It is well established that when a Dispositional order is entered upon dissolution of a marriage, it must be equitable. (In re Marriage of Aschwanden (1980), 82 Ill. 2d 31, 411 N.E.2d 238; In re Marriage of Goforth (1984), 121 Ill. App. 3d 673, 459 N.E.2d 1374.) Section 503(c) of the Illinois Marriage and Dissolution of Marriage Act (Ill. Rev. Stat. 1985, ch. 40, par. 503(c)) (Act) incorporates a partnership theory of marriage, and thus an order disposing of the parties' property should recognize and compensate each party for his or her contribution to the marriage. (In re Marriage of Goforth (1984), 121 Ill. App. 3d 673, 459 N.E.2d 1374.) An important objective to be reached by the trial court in entering such an order is to place the parties in a position from which they can begin anew, in addition to providing adequate support for the children. (In re Marriage of Lee (1979), 78 Ill. App. 3d 1123, 398 N.E.2d 126.) The trial court's decision will not be disturbed absent an abuse of discretion. In re Marriage of Los (1985), 136 Ill. App. 3d 26, 482 N.E.2d 1022.

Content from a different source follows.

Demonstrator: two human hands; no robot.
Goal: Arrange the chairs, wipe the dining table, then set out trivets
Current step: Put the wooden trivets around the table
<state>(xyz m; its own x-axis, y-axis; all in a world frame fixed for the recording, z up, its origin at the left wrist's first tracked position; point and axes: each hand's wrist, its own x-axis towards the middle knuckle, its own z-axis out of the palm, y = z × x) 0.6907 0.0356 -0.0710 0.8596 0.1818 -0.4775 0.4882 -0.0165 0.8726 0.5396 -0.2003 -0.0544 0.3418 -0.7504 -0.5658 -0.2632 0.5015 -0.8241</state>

Here, the trial court clearly abused its discretion in distributing the marital property and debts between the parties. The trial court awarded petitioner assets worth $168,900, including the marital home, while awarding respondent only $37,390 of assets and requiring him to assume virtually all of the marital debts, totalling nearly $63,000. In addition, respondent is required to pay under the dissolution order $57,500 in attorney fees, $832-per-month maintenance, and college expenses for four years for the parties' two children. Viewing these debts and expenses in light of respondent's current financial condition, respondent cannot possibly meet his own personal obligations, including overdue tax obligations and substantial loan payments. By distributing the marital property and debts in such an inequitable manner, the trial court did not put respondent in a position from which he could start anew, thus violating the principles discussed above. While there ...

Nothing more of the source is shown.